Animal Cafes – The New Middle between Zoo Animals and Pets for Animal Lovers in Japan? (April 2014)
post date : 2014.04.28
– The New Middle between Zoo Animals and Pets for Animal Lovers in Japan?
Author: Ayako Wasiliew, FPCJ Intern
“It’s a really exotic place. It’s my first time today, but I’d like to come to places like this more often in the future”, says 23-year-old English teacher Paoletta Malialani from the United States, sitting in Tori No Iru Cafe in Koto-ku, Tokyo, which opened in late 2012. There, visitors can have some drinks while they watch different types of birds like parrots, canaries, hawks and even owls. They can also enter a room separated by glass where the hawks and owls are and choose one to perch on their arm for five minutes.
(Photo) A woman holding an owl on her arm, with a special falconry glove (Tori No Iru Cafe)
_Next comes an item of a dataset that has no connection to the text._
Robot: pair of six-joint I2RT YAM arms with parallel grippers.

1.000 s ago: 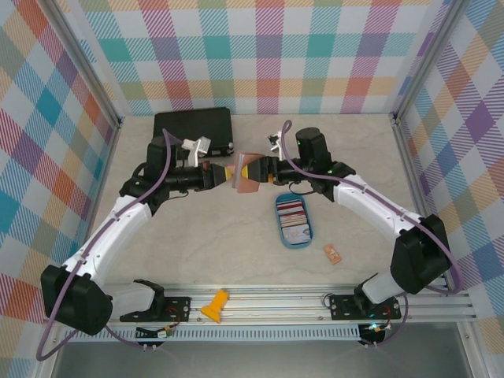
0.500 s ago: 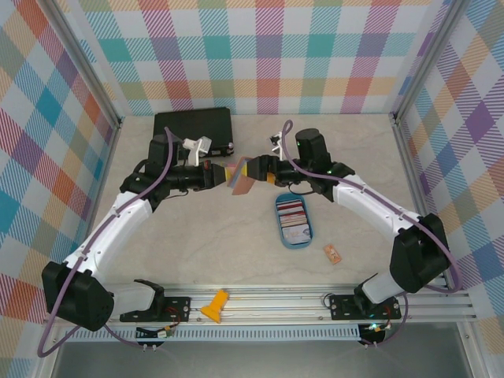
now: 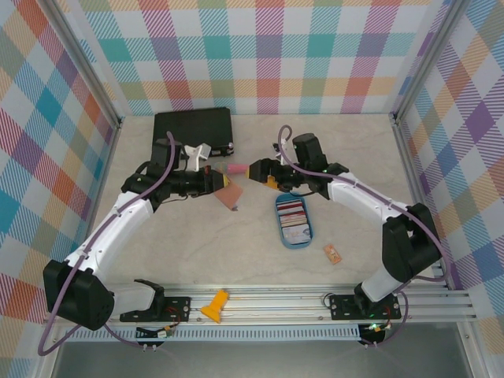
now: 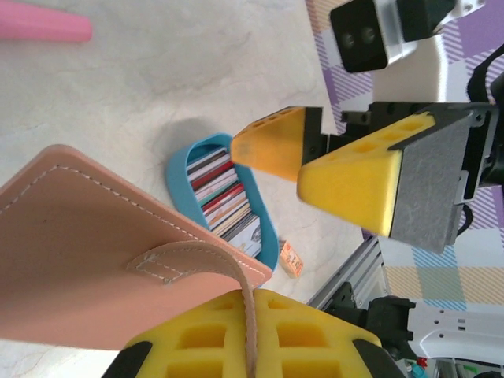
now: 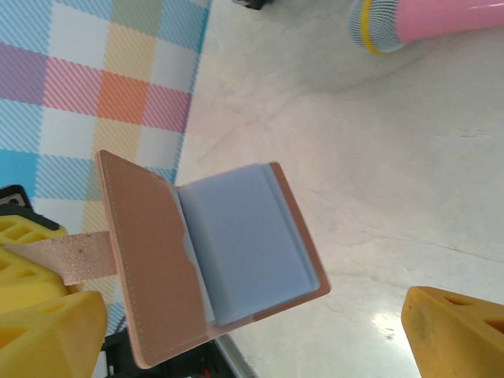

These animal cafes are designed to provide services so that people can interact with animals and spend time relaxing with them, instead of just keeping animals in the shops. Cat cafes and dog cafes have become widely known in Japan, and now animal cafes are becoming even more diverse, such as with rabbit, bird, and goat cafes.
They are getting more and more attention from overseas tourists. In Usagi Cafe Ohisama, a rabbit cafe in Setagaya-ku, Tokyo, Ms. Asami Yoshimura, the owner, confirms that many Asian visitors come, learning about it through a guidebook or other resources. “I’ve heard that animal cafes are rare in other countries. So, overseas tourists seem to come to satisfy their curiosity. They take many pictures and look around, but sometimes hesitate to touch the rabbits, although there are of course some foreigners who just fall in love with the rabbits.”
(Photo right) A woman gently stroking a rabbit’s back as it feeds (Usagi Cafe Ohisama)
Mr. Takashi Harada, president of Yaseisha Co., Ltd. in Suginami-ku, Tokyo, a publishing company which has managed a database of the pet industry in Japan for more than 40 years, says that animal cafes are a relatively new market within the last decade or so, but they have become widespread in the past five years. “As the variety of pets people can afford has increased, animal cafes have also diversified; some of the unique cafes with rather rare animals have got a lot of attention,” explains Mr. Harada.
(Photo) Two women enjoying a relaxing time (Neko No Iru Kyukeisho 299)
The cat cafe Neko No Iru Kyuukeisho 299 (Nikukyu) - in Toshima-ku, Tokyo, confirms that the number of visitors coming has increased from 2,000 visitors a month when its first cafe opened in Machida City, Tokyo, in 2005, to 4,000 now. Mr. Norimasa Hanada, the owner, provides his analysis: “Pet shops and zoos can’t satisfy the needs of the people anymore. We live in a high- stress society nowadays, as you might see in the high suicide rate. Due to the high stress, people want to relax through looking at, touching and loving cute animals.” Still, there are many people who “want to, but cannot keep pets,” due to their living environment such as apartments which do not allow pets or the increasing number of people living alone, and shows the reason why animal cafes have enjoyed high popularity. According to his personal research, there were 207 cat cafes in Japan as of April 2014.
The first time I ever heard about animal cafes was when I watched a documentary about an American pop singer few years ago. When the singer was in Japan during her world tour, she spent her day off in a cat cafe.
When I came to Japan few months ago, I heard about various other types of animal cafes which are popular now: dog cafes, rabbit cafes, owl cafes, goat cafes … the owl cafe sounded especially exotic – for me, owls were animals who lived in the forest or in the zoo, so I couldn't really imagine what to expect during my research for the article. And since animal rights are quite strict in Europe where I come from, I was also a little bit skeptical towards animal cafes concerning their treatment of animals.
When I visited some animal cafes while working on this article, I was surprised in a positive way because all of the cafes I visited were very clean and had very good hygiene standards. Interactions between the guests and the animals were strictly regulated – guests had to sanitize their hands before touching the animals and there were “resting corners” prepared for the animals to rest. In most cases, children under a certain age were not allowed, in order not to put the animals under too much stress.
While speaking to the shop owners, I really felt how much they love their animals and how they want to share that love with the people who come to their cafe. I also learned during my research that some animals in the cafes were former strays and in some other cafes they organize adoptive families for animals, which I think could be a good example for the future of the pet industry in other countries in the world.
*Some of the linked pages are available in Japanese only.